Westcott's Tarot essay 1922

roppo

"Playing Cards and the Tarots in Divination" by Dr William Wynn Westcott. From The Transactions of Metropolitan College, S.R.I.A. (1922).

http://grimoire.blog.ocn.ne.jp/doll/files/westcott1922tarot.pdf

I found this really interesting so I made it into PDF for sharing. There are sublte sarcastic references to RWS and MacGregor Mathers (so I suppose). I believe this was the last thing Dr Westcott wrote about Tarot.
 

rachelcat

Thank you for posting. I printed it for reading later!
 

graspee

It's kind of you to put this up for sharing but it doesn't really say a whole lot. It basically spends a long time talking about possible history of the tarot, then goes on to meaning of the cards and divination, which is extremely limited, giving LWB size meanings for the major arcana, then outlining the OOTK method of divination but steadfastly refusing to tell us the Hebrew letter attributions of the cards, astrological attributions of the cards, and how many times to count in the counting of the cards in OOTK (because of vows of secrecy) .

Basically it's an article for people who wondered what tarot was, rather than people seeking a method of working with the cards.

edit: I'm sorry. I just re-read this post and although I put in a disclaimer, I was pretty negative about the content of the file. I'm sorry. I should have kept my cakehole shut on this occasion.
 

t.town.troy

Thank you for your generosity Roppo, it is much appreciated.
 

ravenest

graspee said:
but steadfastly refusing to tell us the Hebrew letter attributions of the cards, astrological attributions of the cards,

Of course thats a BIIIIIIIIIIG secret! (Well used to be ... )
 

roppo

Admittedly the content of the article is rather poor judging from the esoteric viewpoint, but I'm really interested in it because of its being poor. Westcott wrote the article for the members of Societas Rosicruciana in Anglia, not for the general readership. Nevertheless what he did was the elementary introduction to the cartomancy and the Tarot. Once I read a post from a reader in the correspondence pages of The Occult Review (1919) in which the poster deplored that the Tarot was not well-known, even in Theosophical cirles. It seems Tarot had not been a big topic among the general occult fans till late 1960s.

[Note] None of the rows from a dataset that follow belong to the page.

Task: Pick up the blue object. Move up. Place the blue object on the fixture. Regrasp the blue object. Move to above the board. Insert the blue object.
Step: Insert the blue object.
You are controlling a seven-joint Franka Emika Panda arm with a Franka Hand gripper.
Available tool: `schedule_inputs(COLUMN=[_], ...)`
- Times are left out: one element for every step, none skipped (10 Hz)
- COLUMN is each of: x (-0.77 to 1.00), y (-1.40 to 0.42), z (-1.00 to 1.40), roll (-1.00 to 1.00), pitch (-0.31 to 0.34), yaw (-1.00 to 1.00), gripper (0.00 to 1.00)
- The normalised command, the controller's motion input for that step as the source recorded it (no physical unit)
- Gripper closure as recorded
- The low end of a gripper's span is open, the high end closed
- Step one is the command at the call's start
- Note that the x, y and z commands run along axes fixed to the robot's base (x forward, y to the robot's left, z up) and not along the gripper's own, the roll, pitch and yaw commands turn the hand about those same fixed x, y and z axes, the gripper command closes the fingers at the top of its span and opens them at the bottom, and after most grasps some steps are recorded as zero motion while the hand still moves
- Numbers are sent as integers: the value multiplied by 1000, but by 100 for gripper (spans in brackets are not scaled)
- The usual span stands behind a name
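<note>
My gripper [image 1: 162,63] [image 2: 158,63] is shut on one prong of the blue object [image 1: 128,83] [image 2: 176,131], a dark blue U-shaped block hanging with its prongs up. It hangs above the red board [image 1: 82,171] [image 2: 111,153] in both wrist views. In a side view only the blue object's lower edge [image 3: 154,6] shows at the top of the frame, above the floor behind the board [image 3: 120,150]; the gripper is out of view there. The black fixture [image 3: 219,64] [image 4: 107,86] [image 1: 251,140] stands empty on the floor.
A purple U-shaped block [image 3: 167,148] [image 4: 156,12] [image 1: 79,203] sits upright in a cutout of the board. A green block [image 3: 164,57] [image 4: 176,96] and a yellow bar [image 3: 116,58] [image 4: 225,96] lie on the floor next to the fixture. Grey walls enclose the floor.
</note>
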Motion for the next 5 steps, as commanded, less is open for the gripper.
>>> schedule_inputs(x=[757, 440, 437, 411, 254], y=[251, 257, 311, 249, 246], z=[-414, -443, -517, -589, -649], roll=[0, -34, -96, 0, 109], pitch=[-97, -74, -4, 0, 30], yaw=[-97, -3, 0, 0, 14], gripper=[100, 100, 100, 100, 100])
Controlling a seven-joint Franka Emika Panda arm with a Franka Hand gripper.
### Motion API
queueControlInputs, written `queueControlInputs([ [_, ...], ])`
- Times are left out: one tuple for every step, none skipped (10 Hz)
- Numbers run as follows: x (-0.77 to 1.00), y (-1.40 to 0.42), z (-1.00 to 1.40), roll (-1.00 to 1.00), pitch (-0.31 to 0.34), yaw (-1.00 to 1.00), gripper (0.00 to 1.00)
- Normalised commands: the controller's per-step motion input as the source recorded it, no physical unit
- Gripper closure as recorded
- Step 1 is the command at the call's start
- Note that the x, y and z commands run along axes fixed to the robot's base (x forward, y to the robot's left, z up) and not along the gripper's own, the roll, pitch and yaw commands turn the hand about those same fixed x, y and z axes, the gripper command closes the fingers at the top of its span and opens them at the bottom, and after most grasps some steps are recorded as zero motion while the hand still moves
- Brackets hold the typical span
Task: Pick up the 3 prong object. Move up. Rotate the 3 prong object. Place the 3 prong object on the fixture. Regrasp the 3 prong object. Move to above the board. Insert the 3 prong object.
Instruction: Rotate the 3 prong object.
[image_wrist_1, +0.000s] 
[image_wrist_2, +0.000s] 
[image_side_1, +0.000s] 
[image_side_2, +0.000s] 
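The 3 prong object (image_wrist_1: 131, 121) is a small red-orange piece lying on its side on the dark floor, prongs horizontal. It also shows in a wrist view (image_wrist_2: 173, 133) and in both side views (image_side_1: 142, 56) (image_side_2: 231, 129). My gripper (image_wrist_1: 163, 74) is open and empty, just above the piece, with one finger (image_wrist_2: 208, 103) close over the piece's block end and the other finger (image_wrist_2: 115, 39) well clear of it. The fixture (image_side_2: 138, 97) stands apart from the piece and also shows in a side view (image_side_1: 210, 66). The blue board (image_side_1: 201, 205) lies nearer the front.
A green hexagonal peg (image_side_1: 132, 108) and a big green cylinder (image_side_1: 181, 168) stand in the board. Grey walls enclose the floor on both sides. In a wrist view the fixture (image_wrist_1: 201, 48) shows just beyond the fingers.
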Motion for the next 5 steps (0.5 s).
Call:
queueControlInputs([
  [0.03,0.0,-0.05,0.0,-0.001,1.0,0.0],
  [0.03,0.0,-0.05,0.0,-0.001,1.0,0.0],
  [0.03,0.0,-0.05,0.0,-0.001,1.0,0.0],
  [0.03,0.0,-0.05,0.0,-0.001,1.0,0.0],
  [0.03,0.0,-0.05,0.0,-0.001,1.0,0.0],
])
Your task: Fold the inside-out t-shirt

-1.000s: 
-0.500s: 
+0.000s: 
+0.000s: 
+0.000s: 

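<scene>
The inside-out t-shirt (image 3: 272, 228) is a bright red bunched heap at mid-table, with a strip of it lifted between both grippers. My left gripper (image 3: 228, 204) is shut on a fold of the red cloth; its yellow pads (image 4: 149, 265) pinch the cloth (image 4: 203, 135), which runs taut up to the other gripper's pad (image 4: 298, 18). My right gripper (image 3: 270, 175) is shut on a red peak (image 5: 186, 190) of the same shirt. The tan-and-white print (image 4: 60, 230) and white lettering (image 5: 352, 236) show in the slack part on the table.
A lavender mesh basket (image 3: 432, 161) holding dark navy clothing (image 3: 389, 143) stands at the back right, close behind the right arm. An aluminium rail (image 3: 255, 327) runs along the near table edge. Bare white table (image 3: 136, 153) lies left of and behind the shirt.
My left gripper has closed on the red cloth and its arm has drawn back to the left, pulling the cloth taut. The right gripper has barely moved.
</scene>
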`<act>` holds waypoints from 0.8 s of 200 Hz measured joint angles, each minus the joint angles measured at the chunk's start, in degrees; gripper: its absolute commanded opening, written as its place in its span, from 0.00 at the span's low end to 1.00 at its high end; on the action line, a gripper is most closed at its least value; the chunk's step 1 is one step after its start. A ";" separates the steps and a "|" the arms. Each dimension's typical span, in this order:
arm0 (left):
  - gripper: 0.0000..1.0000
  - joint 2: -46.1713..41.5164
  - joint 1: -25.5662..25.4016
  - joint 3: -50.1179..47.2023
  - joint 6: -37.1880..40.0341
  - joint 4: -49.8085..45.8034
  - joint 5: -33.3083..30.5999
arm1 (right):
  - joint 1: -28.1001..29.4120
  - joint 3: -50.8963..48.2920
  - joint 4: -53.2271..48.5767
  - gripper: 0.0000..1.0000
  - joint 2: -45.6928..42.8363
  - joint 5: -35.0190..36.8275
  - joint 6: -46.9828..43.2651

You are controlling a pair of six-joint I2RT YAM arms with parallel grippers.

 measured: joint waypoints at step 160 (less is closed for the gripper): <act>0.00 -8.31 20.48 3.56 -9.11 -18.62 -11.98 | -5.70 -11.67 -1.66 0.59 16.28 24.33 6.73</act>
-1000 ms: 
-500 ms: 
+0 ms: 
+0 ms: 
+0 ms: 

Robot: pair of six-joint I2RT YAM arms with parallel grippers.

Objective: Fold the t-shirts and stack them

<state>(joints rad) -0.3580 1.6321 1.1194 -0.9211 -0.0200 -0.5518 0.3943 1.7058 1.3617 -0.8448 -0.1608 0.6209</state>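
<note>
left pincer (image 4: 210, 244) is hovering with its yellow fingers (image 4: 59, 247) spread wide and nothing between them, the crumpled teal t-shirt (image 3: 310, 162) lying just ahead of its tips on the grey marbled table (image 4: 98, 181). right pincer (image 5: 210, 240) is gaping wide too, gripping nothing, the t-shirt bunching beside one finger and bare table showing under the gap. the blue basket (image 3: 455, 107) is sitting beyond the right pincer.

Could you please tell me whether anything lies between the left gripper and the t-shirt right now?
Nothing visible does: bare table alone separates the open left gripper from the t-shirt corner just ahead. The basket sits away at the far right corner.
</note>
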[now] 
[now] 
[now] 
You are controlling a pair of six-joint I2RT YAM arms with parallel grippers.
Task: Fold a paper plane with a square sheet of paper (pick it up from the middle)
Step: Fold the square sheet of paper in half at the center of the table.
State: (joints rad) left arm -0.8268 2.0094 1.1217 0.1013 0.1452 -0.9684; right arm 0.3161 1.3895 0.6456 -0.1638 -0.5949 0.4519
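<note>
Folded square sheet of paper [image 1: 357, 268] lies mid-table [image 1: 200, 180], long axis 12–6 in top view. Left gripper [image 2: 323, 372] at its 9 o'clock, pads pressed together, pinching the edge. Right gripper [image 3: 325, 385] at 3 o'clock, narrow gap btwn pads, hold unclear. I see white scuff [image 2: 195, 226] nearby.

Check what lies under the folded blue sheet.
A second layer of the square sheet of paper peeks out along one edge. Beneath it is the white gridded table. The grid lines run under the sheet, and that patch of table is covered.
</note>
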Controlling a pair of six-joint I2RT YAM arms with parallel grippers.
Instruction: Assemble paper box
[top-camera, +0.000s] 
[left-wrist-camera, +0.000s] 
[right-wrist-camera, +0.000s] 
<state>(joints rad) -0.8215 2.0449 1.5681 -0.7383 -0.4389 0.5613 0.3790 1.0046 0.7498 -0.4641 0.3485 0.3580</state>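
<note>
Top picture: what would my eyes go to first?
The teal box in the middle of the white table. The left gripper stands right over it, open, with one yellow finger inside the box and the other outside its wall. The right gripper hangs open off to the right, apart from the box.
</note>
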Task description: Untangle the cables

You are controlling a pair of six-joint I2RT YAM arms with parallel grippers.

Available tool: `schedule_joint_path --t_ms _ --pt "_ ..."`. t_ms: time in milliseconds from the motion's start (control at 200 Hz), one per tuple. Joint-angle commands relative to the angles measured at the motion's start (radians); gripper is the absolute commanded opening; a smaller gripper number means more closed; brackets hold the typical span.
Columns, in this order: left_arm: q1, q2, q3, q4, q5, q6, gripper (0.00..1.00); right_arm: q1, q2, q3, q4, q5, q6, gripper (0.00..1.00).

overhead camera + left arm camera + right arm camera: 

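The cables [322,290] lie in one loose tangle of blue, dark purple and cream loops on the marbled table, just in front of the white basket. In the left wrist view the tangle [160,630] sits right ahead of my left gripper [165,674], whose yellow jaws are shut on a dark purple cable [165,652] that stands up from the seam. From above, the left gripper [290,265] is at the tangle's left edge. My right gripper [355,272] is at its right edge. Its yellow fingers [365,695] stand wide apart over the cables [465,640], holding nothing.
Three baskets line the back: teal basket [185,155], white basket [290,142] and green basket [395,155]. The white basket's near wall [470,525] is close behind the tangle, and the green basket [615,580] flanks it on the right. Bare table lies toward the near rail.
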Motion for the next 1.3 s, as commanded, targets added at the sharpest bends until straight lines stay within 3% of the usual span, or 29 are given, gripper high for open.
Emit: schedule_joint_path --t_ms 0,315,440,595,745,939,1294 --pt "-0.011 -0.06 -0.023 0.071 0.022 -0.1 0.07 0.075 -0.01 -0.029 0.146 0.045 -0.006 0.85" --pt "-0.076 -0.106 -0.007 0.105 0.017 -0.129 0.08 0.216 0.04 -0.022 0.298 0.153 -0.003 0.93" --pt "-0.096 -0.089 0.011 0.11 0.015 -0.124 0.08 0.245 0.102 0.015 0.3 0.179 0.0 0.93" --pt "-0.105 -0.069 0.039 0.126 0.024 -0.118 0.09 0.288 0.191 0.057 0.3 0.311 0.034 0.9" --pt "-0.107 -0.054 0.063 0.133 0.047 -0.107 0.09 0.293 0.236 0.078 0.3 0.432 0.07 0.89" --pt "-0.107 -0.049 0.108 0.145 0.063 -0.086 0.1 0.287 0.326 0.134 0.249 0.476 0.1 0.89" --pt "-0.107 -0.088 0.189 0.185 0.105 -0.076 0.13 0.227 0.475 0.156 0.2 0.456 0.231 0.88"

By the way friends, we read the following in the article.

And now in regard to the Tarot packs of to-day; almost always those procurable in England come from North Italy, the English have not printed any Tarot Cards with the ordinary English Suits, but I hear that a lady has drawn some of her own designs for Tarot Trumps but for these there is no general sale.

"a lady" -- is it Pamela Colman Smith? If so, then the RWS pack was "no general sale" status around 1920. Or someone else? Mrs Felkin, perhaps? What do you think?